◆ **TASK PROMPT**
Every entry should be copied exactly, with nothing added or dropped.

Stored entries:
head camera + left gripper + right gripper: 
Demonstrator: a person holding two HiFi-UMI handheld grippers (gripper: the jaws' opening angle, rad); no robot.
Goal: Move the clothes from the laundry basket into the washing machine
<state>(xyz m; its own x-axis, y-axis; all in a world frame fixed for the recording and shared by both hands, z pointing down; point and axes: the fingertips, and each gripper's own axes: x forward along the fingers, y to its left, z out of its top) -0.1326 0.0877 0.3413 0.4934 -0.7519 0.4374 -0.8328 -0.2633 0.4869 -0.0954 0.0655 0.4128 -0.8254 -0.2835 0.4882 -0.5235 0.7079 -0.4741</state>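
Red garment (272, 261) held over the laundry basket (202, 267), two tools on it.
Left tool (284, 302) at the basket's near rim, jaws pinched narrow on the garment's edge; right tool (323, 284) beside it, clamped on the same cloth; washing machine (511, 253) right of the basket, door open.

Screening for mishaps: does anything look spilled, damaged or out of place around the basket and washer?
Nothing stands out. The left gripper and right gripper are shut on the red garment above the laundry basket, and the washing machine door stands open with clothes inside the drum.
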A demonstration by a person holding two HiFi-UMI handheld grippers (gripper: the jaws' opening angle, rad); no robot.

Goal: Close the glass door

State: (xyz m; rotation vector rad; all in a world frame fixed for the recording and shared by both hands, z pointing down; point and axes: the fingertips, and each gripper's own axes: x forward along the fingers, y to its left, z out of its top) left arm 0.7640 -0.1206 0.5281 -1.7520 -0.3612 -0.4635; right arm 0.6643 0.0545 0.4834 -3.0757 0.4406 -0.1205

◆ **OUTPUT OF THE EXERCISE**
head camera + left gripper + right gripper: 
Demonstrator: a person holding two HiFi-UMI handheld grippers (gripper: the jaws' opening angle, rad); no robot.
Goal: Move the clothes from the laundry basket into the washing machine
<state>(xyz m; its own x-axis, y-axis; all in a world frame fixed for the recording and shared by both hands, z pointing down; point and axes: the fingertips, and each gripper's own axes: x forward along the fingers, y to its left, z out of its top) -0.1326 0.0877 0.3413 0.4934 -0.7519 0.4374 -0.8328 -0.2633 0.4869 -0.0954 0.0655 0.4128 -0.8254 -0.2835 0.4882 -0.5235 0.7079 -0.4741</state>
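Red garment (272, 261) held over the laundry basket (202, 267), two tools on it.
Left tool (284, 302) at the basket's near rim, jaws pinched narrow on the garment's edge; right tool (323, 284) beside it, clamped on the same cloth; washing machine (511, 253) right of the basket, door open.

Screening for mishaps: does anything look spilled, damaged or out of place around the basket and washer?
Nothing stands out. The left gripper and right gripper are shut on the red garment above the laundry basket, and the washing machine door stands open with clothes inside the drum.
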A demonstration by a person holding two HiFi-UMI handheld grippers (gripper: the jaws' opening angle, rad); no robot.

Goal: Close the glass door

State: (xyz m; rotation vector rad; all in a world frame fixed for the recording and shared by both hands, z pointing down; point and axes: the fingertips, and each gripper's own axes: x forward along the fingers, y to its left, z out of its top) left arm 0.7640 -0.1206 0.5281 -1.7520 -0.3612 -0.4635; right arm 0.6643 0.0545 0.4834 -3.0757 0.4406 -0.1205

The work on this exercise has been completed.